## Work to be completed:
A word-for-word restatement of the whole listing is the expected answer.

## Available data:
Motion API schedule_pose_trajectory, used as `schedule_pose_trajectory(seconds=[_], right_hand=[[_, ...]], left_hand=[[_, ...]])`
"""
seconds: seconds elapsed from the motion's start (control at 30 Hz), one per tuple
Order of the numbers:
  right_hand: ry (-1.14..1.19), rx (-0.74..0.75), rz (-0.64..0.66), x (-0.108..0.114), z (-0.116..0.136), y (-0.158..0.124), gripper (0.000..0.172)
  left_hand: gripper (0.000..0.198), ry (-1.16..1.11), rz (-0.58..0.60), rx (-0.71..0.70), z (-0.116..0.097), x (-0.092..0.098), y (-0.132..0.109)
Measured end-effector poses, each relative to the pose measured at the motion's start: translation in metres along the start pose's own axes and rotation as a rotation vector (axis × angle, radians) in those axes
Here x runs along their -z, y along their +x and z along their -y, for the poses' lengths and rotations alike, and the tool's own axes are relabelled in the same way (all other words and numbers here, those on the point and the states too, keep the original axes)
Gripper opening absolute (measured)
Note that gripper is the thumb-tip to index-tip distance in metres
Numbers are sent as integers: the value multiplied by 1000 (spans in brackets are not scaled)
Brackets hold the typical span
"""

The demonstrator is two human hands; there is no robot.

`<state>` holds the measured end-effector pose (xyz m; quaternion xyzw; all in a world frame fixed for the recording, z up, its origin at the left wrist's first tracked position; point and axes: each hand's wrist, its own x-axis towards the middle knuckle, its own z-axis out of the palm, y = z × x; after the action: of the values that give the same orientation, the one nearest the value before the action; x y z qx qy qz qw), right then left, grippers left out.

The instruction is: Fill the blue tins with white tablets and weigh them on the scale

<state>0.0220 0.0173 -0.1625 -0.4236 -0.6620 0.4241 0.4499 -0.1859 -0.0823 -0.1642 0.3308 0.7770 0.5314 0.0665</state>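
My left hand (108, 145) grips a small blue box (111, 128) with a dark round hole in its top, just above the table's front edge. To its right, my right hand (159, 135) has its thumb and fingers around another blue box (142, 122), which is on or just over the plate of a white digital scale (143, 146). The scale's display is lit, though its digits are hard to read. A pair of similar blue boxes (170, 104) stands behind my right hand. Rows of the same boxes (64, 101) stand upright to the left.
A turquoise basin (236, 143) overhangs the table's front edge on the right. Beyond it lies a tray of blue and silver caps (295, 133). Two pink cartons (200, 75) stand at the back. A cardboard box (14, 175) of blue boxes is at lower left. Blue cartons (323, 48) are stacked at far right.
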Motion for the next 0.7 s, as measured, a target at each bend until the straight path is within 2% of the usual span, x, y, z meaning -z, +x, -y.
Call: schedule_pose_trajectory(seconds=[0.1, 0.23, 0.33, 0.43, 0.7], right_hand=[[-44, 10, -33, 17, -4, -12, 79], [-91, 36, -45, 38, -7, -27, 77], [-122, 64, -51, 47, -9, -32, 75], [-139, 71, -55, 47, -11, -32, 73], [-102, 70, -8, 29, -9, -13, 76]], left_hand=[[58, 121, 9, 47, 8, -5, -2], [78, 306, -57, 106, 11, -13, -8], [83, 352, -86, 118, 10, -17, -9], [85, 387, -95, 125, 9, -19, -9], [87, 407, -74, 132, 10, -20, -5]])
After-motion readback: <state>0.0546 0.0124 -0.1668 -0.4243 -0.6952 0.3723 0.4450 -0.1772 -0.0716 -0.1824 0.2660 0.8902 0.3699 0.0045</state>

## Solved exercise:
Motion API schedule_pose_trajectory, used as `schedule_pose_trajectory(seconds=[_], right_hand=[[_, ...]], left_hand=[[_, ...]])`
"""
seconds: seconds elapsed from the motion's start (control at 30 Hz), one per tuple
Order of the numbers:
  right_hand: ry (-1.14..1.19), rx (-0.74..0.75), rz (-0.64..0.66), x (-0.108..0.114), z (-0.116..0.136), y (-0.158..0.124), gripper (0.000..0.172)
  left_hand: gripper (0.000..0.198), ry (-1.16..1.11), rz (-0.58..0.60), rx (-0.71..0.70), z (-0.116..0.097), x (-0.092..0.098), y (-0.132..0.109)
Measured end-effector poses, each relative to the pose measured at the motion's start: translation in metres along the start pose's own axes and rotation as a rotation vector (axis × angle, radians) in those axes
Here x runs along their -z, y along their +x and z along their -y, for the poses' lengths and rotations alike, and the tool's own axes are relabelled in the same way (all other words and numbers here, those on the point and the states too, keep the original axes)
Gripper opening absolute (measured)
Note that gripper is the thumb-tip to index-tip distance in metres
Numbers are sent as integers: the value multiplied by 1000 (spans in brackets are not scaled)
Brackets hold the typical span
"""

The demonstrator is two human hands; there is no robot.

`<state>` holds the measured end-effector pose (xyz m; quaternion xyzw; all in a world frame fixed for the recording, z up, its origin at the left wrist's first tracked position; point and axes: each hand's wrist, its own x-axis towards the middle knuckle, its own z-axis out of the palm, y = z × x; after the action: of the values that give the same orientation, the one nearest the value before the action; x y z qx qy qz qw), right then left, grippers left out.

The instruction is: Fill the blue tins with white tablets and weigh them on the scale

<state>0.0220 0.0173 -0.1625 -0.4236 -0.6620 0.4241 0.4499 -0.1859 -0.0823 -0.1642 0.3308 0.7770 0.5314 0.0665</state>
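My left hand (108, 145) grips a small blue box (111, 128) with a dark round hole in its top, just above the table's front edge. To its right, my right hand (159, 135) has its thumb and fingers around another blue box (142, 122), which is on or just over the plate of a white digital scale (143, 146). The scale's display is lit, though its digits are hard to read. A pair of similar blue boxes (170, 104) stands behind my right hand. Rows of the same boxes (64, 101) stand upright to the left.
A turquoise basin (236, 143) overhangs the table's front edge on the right. Beyond it lies a tray of blue and silver caps (295, 133). Two pink cartons (200, 75) stand at the back. A cardboard box (14, 175) of blue boxes is at lower left. Blue cartons (323, 48) are stacked at far right.
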Motion for the next 0.7 s, as measured, a target at each bend until the straight path is within 2% of the usual span, x, y, z meaning -z, +x, -y.
Call: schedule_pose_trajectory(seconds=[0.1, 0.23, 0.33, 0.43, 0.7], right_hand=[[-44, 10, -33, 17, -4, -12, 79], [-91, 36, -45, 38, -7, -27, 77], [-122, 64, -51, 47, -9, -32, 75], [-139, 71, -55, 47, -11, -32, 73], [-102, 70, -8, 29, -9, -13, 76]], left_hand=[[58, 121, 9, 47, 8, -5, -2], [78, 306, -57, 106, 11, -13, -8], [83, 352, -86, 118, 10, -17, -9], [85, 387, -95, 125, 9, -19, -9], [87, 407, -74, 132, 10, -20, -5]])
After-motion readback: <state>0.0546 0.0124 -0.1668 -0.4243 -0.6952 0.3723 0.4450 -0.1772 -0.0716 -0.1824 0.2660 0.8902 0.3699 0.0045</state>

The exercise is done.